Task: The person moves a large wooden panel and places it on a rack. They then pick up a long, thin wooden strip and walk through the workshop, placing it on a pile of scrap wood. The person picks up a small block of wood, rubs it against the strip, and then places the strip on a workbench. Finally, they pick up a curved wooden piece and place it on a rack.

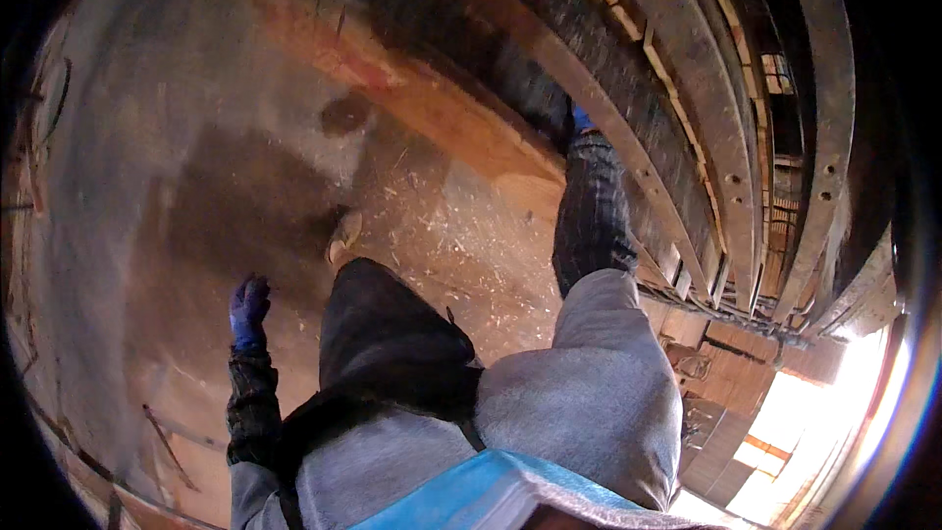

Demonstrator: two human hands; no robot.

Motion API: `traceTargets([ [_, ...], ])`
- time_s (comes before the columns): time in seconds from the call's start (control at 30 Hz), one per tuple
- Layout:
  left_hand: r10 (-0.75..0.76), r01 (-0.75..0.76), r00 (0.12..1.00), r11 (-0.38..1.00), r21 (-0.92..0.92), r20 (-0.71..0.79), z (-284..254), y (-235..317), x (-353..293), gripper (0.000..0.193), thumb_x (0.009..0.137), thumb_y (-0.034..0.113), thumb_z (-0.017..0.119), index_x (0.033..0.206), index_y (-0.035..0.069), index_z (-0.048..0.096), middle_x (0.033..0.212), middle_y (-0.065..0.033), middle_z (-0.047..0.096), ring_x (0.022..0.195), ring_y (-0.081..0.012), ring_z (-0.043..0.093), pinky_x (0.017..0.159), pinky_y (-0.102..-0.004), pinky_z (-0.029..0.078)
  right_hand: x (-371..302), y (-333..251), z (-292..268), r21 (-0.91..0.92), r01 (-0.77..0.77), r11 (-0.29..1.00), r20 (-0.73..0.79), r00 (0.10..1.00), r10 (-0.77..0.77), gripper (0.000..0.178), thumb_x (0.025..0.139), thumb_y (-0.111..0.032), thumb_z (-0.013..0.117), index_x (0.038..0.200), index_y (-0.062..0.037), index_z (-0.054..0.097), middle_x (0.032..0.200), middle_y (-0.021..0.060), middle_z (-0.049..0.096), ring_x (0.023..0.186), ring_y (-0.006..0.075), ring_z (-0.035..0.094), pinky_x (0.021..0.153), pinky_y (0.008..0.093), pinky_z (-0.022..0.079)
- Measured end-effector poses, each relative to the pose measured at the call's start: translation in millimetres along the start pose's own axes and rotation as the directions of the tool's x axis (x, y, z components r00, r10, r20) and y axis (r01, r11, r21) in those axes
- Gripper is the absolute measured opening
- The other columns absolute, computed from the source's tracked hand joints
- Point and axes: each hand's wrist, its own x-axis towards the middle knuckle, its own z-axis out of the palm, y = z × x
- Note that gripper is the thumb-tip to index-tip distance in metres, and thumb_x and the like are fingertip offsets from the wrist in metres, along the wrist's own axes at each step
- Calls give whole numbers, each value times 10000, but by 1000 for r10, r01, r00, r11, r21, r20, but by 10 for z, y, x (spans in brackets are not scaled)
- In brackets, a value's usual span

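My left hand point(248, 306), in a blue glove with dark fingertips, hangs beside my left leg above the brown floor point(245, 334). Its fingers are loosely bent, and nothing shows in them. My right arm reaches forward in a dark striped sleeve to a stack of long, curved, rusty bars point(628, 137). Of my right hand point(581, 118), only a patch of blue glove shows; a curved bar hides its fingers. A long orange-brown timber point(442, 118) lies on the floor just left of that hand.
Pale chips and shavings point(442, 236) litter the floor ahead of my tan shoe point(343, 236). More curved bars with bolt holes point(819, 137) rise on the right, with pale strips between some. Bright light point(795, 422) enters at the lower right. A thin rod point(167, 447) lies at lower left.
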Motion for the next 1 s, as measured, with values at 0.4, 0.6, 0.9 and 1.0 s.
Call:
traceTargets([
  [0.4,110,-97,988,989,-114,112,-691,-2497,-628,479,870,255,567,1310,132,421,1216,-80,554,1090,-219,528,774,-335,447,-371,-1073,-1369,69,698,712,-310,694,-650,449,814,-242,618,1193,-15,536,1204,209,530,1082,348,526,948,382,403],
  [0.6,-9,-2,999,972,-234,-48,-390,-2591,-1129,456,857,268,581,1267,106,469,1099,-50,601,927,-150,585,701,-266,459,518,-225,-1198,78,328,941,20,944,-330,497,866,-331,556,1223,8,487,1235,221,502,1151,351,471,968,355,371],
  [0.9,81,-74,997,948,-308,9,90,-2273,-1396,431,873,332,566,1247,130,491,1140,-31,600,977,-150,574,770,-289,447,366,-344,-1398,39,155,987,260,952,-160,604,844,-553,463,1204,-74,539,1203,219,525,1111,382,492,960,426,379],
  [1.0,55,-48,998,944,-326,14,166,-2330,-1424,418,876,332,564,1235,128,502,1149,-36,597,979,-155,574,768,-288,446,-208,-475,-1468,246,515,821,-88,855,-511,471,814,-368,594,1155,-46,558,1175,201,548,1131,350,490,945,407,404],
])
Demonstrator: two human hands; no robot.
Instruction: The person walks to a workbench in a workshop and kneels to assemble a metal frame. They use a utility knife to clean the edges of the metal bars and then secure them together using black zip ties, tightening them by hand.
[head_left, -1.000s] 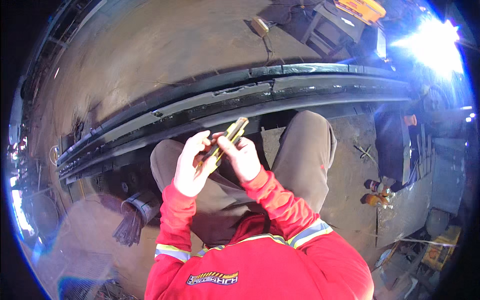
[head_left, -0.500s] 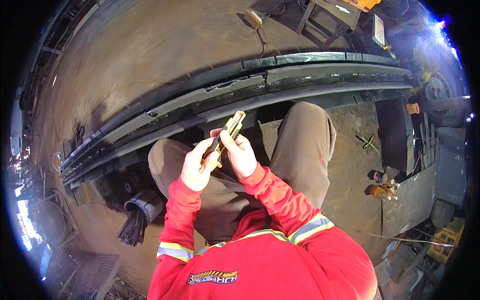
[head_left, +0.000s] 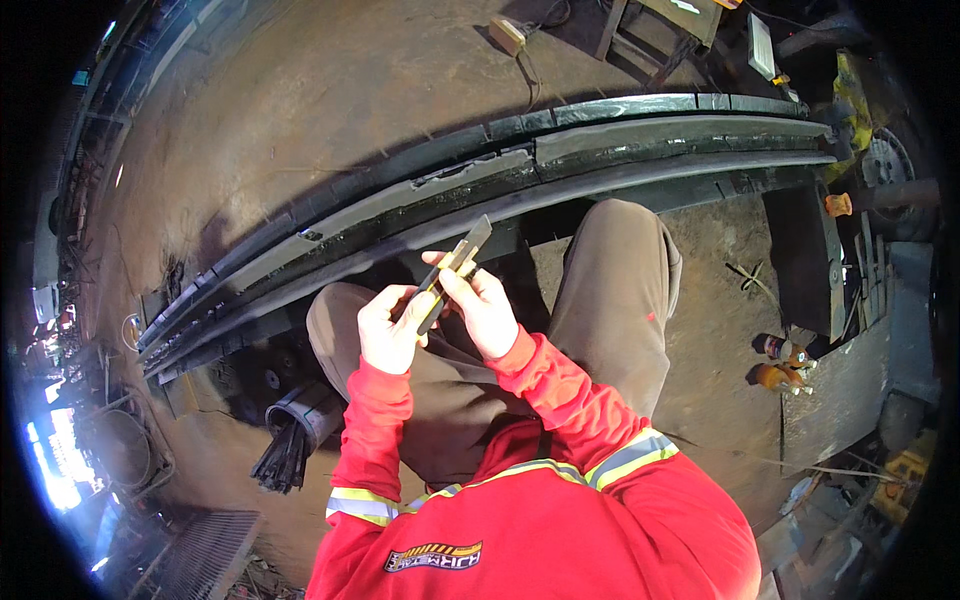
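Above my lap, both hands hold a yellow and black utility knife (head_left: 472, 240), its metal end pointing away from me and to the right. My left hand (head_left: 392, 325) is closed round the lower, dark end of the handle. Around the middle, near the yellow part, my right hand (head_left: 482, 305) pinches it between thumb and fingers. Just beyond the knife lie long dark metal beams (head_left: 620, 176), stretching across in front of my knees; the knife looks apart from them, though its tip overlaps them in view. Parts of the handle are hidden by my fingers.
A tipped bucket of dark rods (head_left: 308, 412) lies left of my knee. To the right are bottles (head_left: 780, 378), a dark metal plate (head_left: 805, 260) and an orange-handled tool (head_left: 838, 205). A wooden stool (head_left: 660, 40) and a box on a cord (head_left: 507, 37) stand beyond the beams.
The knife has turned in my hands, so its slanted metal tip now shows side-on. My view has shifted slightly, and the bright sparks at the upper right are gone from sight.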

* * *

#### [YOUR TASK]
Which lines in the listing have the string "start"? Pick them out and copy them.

#### [SOLUTION FOR THIS PROBLEM]
- time_s (comes before the columns): time in seconds from the call's start (control at 30 Hz), one per tuple
- Measured end-effector poses, each relative to the pose measured at the call's start: translation in millimetres along the start pose's own axes and rotation as the directions of the tool's x axis (x, y, z components r00, r10, r20) and y axis (r01, r11, r21) in those axes

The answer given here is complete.